What is expected – Search the records that follow and extract every line containing the string "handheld".
--- Material shown Enclosed Below ---
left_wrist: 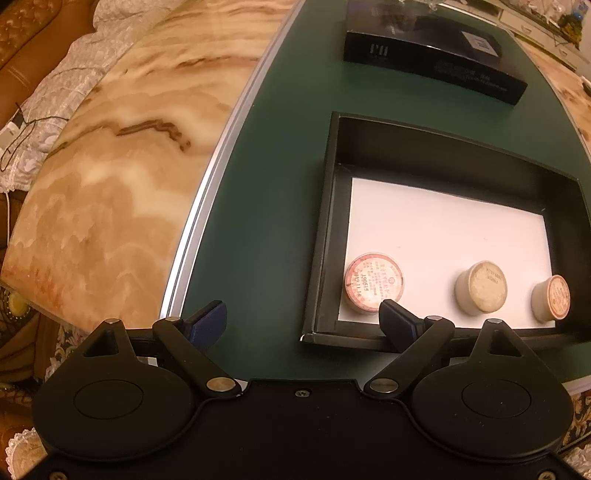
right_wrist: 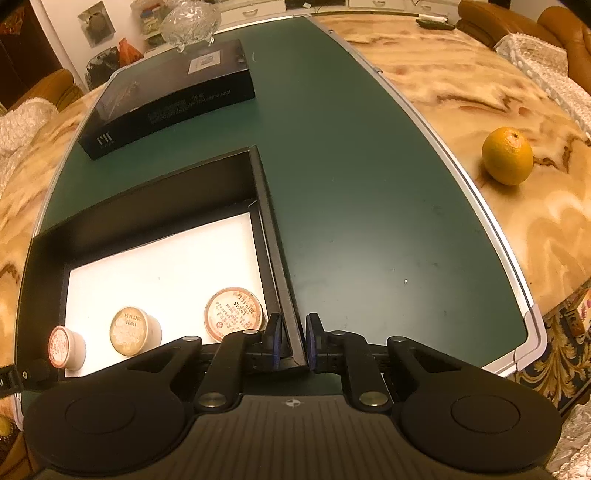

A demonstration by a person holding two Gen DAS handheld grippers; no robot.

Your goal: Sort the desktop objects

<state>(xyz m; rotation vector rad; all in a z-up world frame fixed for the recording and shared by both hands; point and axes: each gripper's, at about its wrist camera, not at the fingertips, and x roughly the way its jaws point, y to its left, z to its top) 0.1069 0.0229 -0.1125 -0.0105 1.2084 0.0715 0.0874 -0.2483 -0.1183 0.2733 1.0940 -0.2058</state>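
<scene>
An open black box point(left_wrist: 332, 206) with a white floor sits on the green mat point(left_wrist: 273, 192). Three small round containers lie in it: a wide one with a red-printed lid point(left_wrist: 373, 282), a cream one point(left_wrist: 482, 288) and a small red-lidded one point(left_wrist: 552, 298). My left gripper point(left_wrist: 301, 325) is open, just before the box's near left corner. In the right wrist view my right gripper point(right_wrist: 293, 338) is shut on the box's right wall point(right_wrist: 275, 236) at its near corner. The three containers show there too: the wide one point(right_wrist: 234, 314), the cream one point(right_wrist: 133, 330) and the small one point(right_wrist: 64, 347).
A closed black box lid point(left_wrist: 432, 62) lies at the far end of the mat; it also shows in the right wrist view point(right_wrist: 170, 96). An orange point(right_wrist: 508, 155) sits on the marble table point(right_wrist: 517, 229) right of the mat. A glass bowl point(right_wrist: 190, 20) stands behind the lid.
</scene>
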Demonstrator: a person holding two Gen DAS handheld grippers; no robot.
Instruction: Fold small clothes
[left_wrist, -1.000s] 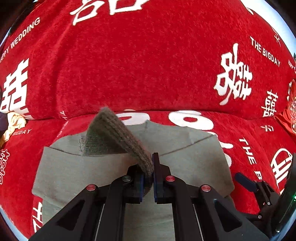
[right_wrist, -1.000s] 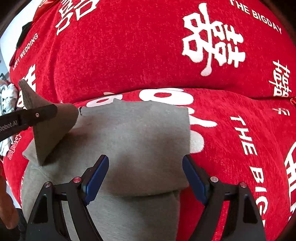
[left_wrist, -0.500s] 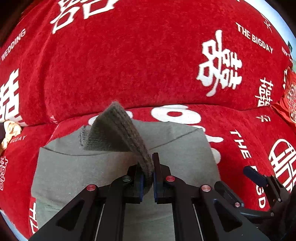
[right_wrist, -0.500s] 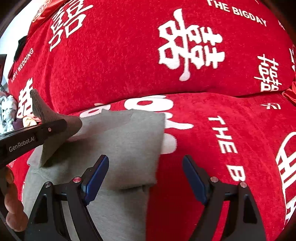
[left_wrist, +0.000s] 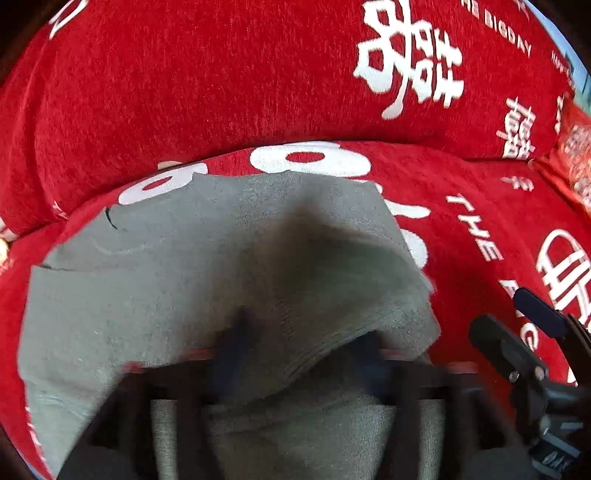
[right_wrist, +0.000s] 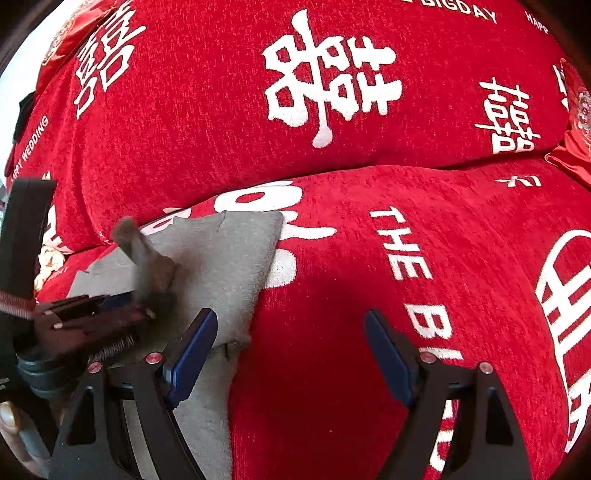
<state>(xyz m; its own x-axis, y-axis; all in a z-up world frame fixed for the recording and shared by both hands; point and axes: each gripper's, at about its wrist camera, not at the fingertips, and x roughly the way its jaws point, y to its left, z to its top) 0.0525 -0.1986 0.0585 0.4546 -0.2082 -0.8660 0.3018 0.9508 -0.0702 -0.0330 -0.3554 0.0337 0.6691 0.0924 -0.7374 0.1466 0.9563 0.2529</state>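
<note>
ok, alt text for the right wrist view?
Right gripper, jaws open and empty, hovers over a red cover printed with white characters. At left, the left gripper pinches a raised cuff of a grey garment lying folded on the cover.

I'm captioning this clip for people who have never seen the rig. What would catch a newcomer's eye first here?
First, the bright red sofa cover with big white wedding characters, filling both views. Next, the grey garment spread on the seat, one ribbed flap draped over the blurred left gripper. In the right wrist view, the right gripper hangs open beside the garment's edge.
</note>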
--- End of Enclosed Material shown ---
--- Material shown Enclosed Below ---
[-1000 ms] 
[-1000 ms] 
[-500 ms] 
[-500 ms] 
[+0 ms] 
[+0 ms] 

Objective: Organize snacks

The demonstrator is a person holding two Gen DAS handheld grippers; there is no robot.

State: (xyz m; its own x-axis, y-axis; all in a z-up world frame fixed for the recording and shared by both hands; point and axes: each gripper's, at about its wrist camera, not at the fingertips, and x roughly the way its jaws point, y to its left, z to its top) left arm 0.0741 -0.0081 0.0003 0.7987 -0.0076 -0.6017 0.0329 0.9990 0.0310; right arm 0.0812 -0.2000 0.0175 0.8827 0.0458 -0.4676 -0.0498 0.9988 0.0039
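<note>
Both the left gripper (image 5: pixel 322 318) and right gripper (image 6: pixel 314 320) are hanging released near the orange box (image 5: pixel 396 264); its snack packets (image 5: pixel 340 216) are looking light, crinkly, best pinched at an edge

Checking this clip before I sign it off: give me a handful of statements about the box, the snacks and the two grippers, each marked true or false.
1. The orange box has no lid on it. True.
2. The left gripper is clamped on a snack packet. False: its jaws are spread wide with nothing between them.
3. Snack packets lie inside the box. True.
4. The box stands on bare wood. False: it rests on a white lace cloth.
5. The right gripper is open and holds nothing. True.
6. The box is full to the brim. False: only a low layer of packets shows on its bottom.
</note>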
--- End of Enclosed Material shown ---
Response to the task –
A demonstration by a person holding two Gen DAS handheld grippers; no robot.
Demonstrator: a person holding two Gen DAS handheld grippers; no robot.
The demonstrator is a person holding two Gen DAS handheld grippers; there is no robot.

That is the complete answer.